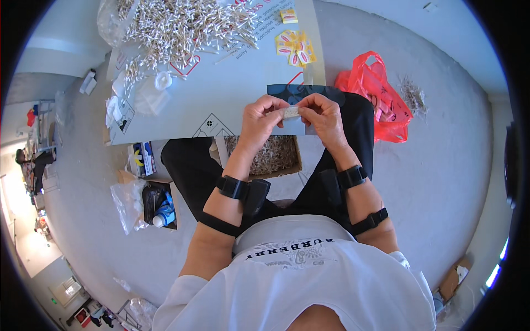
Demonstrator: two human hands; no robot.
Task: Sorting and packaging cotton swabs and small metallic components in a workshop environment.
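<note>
Room: grey floor (436, 187) around a pale printed tabletop (221, 94), its near edge over the seated person's lap
Far side of tabletop: heap of cotton swabs (182, 30) to the left; cluster of small yellow packets (296, 47) to the right
Dark sheet (277, 90): at the tabletop's near edge, just beyond the hands
Off the right edge: red plastic bag (398, 131); cardboard box (298, 160) of loose sticks below, between the knees
Packet position: small pale packet (291, 112) held up by the near edge, directly between the two sets of fingertips, in line with both
Nearer hand: neither; left hand (258, 119) touches its left end, right hand (329, 119) its right end
Finger state: thumb and forefinger of each hand closed in a pinch on the packet, one pinch per end
Packet long axis: appears to run left to right, across the body, roughly along the tabletop's near edge; right end looks slightly higher in view
Packet pointing: ends face the two hands; which is top or opening, cannot tell
Packet contents: white speckling visible, too small to identify
</note>
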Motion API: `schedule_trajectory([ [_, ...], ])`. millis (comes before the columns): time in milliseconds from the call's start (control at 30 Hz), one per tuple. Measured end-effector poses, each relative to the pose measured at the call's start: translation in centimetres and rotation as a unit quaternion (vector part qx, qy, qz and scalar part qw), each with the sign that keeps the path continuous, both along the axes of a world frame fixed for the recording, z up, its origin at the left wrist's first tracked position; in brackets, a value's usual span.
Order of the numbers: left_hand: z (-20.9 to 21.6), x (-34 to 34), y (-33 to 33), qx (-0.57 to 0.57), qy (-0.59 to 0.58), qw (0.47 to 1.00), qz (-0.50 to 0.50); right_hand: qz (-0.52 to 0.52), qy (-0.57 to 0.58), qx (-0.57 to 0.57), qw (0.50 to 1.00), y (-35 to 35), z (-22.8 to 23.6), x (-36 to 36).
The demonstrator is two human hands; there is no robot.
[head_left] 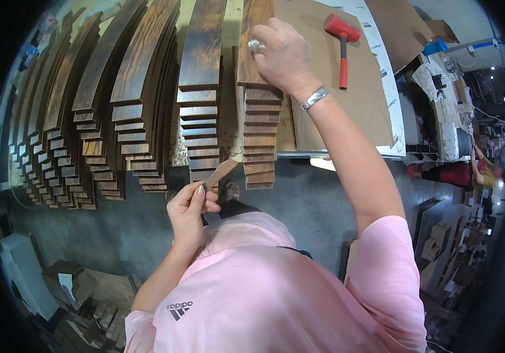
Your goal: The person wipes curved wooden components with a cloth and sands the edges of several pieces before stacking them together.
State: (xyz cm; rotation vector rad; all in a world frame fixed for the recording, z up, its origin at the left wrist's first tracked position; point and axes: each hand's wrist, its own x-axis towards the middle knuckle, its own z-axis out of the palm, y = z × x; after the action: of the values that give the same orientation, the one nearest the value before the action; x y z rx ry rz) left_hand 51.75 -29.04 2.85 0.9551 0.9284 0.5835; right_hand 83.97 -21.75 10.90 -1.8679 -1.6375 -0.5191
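My right hand presses onto the top board of a stack of dark-stained wooden boards. Its fingers are closed on a small shiny whitish wad, most of which the hand hides. Lower down, my left hand pinches a short flat brown strip between thumb and fingers. That strip points up toward the lower end of the stack. Just left stands another stack of stained boards, with its board ends stepped.
Several more board stacks fan out to the left. A red mallet lies on cardboard at the right of the table. Further right, another person stands by a cluttered bench. Cartons sit on the floor at lower left.
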Motion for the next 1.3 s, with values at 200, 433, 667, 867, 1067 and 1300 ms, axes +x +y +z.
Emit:
schedule_trajectory([
  [200,1.1,-2.0,0.8,-0.121,-0.136,0.983,0.003,0.003,0.152,0.071,0.986,-6.8,1.0,-0.2],
  [433,3.7,-3.9,1.9,-0.179,-0.222,0.958,-0.023,-0.001,0.338,-0.058,0.940,-18.6,1.1,-5.6],
  [667,3.8,-6.5,2.1,-0.117,-0.165,0.979,0.026,-0.074,0.415,-0.058,0.905,-23.3,-1.8,-6.2],
  [867,3.8,-7.1,1.6,-0.057,-0.110,0.992,0.030,-0.073,0.427,-0.030,0.901,-22.4,-2.4,-6.5],
  [1067,4.4,-9.4,1.2,-0.017,-0.063,0.994,0.088,-0.034,0.351,-0.029,0.935,-18.9,-1.3,-8.5],
  [1300,6.5,-17.4,8.9,0.042,-0.120,0.958,0.258,-0.005,0.411,-0.023,0.911,-16.0,1.3,-14.3],
])
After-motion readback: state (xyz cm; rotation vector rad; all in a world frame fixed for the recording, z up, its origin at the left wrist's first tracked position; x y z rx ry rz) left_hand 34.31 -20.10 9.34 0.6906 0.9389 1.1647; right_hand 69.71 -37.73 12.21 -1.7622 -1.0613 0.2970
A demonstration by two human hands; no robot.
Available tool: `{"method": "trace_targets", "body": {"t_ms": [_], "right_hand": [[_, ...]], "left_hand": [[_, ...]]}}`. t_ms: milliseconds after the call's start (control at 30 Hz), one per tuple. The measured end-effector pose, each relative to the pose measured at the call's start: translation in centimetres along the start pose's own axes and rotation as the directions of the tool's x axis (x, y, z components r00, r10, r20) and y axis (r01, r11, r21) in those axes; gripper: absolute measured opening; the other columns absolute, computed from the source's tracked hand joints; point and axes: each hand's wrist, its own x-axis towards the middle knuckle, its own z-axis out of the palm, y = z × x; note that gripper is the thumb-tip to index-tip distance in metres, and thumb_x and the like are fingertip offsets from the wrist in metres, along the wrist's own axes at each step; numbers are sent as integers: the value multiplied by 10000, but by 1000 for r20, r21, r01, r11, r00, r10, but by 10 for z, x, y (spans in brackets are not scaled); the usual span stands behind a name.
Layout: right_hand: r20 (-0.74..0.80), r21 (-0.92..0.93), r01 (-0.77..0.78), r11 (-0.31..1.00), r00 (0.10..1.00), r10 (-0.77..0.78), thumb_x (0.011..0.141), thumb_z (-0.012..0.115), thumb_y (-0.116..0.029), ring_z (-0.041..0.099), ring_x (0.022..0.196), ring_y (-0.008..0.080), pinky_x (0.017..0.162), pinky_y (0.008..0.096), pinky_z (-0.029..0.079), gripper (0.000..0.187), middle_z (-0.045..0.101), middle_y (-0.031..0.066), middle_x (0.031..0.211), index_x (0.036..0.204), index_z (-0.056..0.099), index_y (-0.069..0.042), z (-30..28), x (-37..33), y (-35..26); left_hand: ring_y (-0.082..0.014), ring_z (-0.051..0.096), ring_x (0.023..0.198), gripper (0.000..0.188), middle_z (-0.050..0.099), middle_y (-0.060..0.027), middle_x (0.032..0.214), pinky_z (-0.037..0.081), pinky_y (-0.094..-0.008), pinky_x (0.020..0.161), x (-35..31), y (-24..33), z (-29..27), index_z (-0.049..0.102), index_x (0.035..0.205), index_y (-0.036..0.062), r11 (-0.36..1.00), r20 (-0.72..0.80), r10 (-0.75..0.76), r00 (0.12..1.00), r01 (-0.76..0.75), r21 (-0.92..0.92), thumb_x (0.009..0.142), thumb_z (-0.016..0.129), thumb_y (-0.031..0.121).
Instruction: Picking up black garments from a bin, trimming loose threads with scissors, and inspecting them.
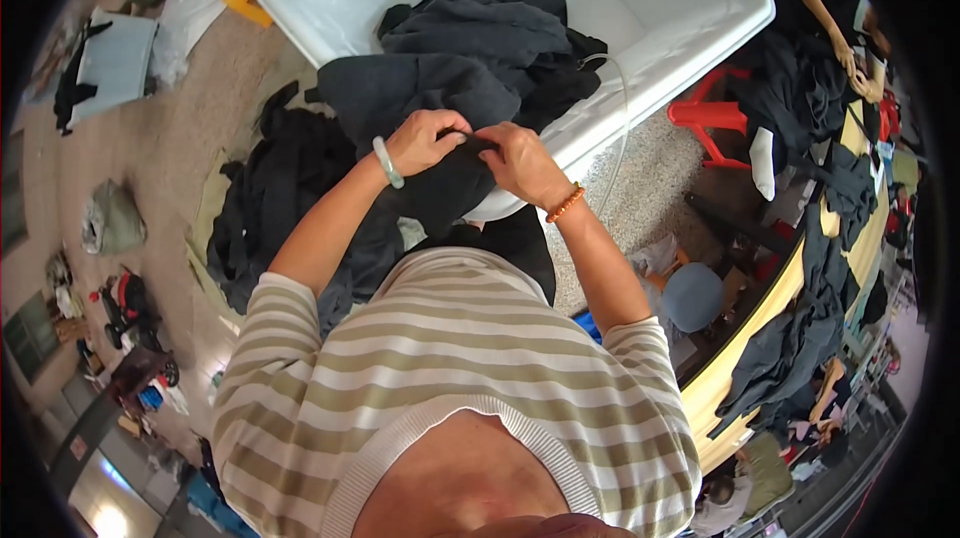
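Note:
Both my hands pinch the edge of a dark garment (440, 190) in front of my body. My left hand (428, 141), with a pale bangle on its wrist, and my right hand (525, 166), with an orange bead bracelet, are close together, fingertips nearly touching. The garment hangs down from them over the near rim of a large white tub (690, 33). More dark garments (480, 23) lie heaped inside the tub, just beyond my hands. What kind of garment I hold does not show.
A pile of black clothes (290, 188) lies at my left. On the right are a red stool (712, 118), a round grey-blue stool seat (694, 296) and a long wooden table (745, 378) strewn with dark clothes. Other people's hands (858, 73) work at the upper right.

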Motion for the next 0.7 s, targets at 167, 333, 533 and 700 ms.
{"method": "trace_targets", "body": {"t_ms": [167, 333, 533, 700], "right_hand": [[-43, -53, 55, 997, 997, -57, 754, 613, 13, 603, 786, 390, 698, 421, 491, 145, 610, 205, 854, 891, 660, 10, 5, 7, -4], [254, 399, -338, 853, 934, 251, 878, 660, -133, 470, 537, 26, 480, 202, 367, 130, 534, -38, 663, 838, 624, -14, -2, 12, -28], [533, 760, -372, 533, 826, -183, 818, 730, -239, 475, 646, 55, 569, 204, 377, 290, 521, 6, 760, 825, 576, 7, -20, -5, -135], [723, 658, -512, 552, 634, -274, 848, 673, -12, 542, 681, 44, 600, 177, 426, 166, 567, 29, 861, 979, 593, 52, -3, 12, -159]], "left_hand": [[-149, 608, 749, 123, 658, -97, 840, 475, -279, 706, -2, 1, -2, 627, 942, -18, 996, -28, -18, 999, 15, -88, 861, 570, 54], [-351, 477, 1226, 444, 580, -130, 1218, 378, -425, 1014, -29, 15, -15, 576, 1173, 80, 933, -226, 306, 925, -244, 264, 735, 612, 20], [-450, 49, 1417, 963, 161, -181, 1530, 65, -705, 1046, -80, -23, 6, 323, 1416, 174, 883, -209, 288, 934, -176, 434, 577, 785, 274], [-358, 514, 1195, 684, 567, -227, 1201, 397, -396, 997, -134, -47, -12, 479, 1265, 45, 935, -184, -126, 975, 54, -350, 652, 745, 186]]}}
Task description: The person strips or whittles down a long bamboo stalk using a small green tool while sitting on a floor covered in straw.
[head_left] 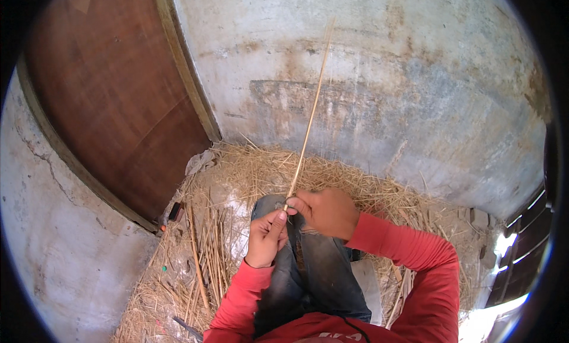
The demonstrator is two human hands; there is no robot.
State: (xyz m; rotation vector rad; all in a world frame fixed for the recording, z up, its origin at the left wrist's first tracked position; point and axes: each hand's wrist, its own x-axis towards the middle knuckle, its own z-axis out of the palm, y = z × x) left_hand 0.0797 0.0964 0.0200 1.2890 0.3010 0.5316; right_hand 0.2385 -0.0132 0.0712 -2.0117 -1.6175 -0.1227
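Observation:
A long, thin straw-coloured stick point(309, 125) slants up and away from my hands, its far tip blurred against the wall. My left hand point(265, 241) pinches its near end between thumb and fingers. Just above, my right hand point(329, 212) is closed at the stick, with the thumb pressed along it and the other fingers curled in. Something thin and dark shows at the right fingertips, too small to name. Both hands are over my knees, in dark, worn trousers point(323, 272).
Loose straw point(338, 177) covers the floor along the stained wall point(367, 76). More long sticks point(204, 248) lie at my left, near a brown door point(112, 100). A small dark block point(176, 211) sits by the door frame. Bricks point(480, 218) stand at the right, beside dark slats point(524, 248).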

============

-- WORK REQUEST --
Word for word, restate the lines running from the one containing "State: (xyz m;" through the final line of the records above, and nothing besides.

-- EXERCISE ANSWER --
State: (xyz m; rotation vector rad; all in a world frame fixed for the recording, z up, its origin at the left wrist's first tracked position; point and axes: each hand's wrist, its own x-axis towards the middle knuckle, its own z-axis out of the palm, y = z × x) left_hand 0.0797 0.0964 0.0200 1.2890 0.3010 0.5316; right_hand 0.2385 -0.0132 0.0712 -2.0117 -1.6175 -0.1227
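Observation:
A long, thin straw-coloured stick point(309, 125) slants up and away from my hands, its far tip blurred against the wall. My left hand point(265, 241) pinches its near end between thumb and fingers. Just above, my right hand point(329, 212) is closed at the stick, with the thumb pressed along it and the other fingers curled in. Something thin and dark shows at the right fingertips, too small to name. Both hands are over my knees, in dark, worn trousers point(323, 272).
Loose straw point(338, 177) covers the floor along the stained wall point(367, 76). More long sticks point(204, 248) lie at my left, near a brown door point(112, 100). A small dark block point(176, 211) sits by the door frame. Bricks point(480, 218) stand at the right, beside dark slats point(524, 248).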

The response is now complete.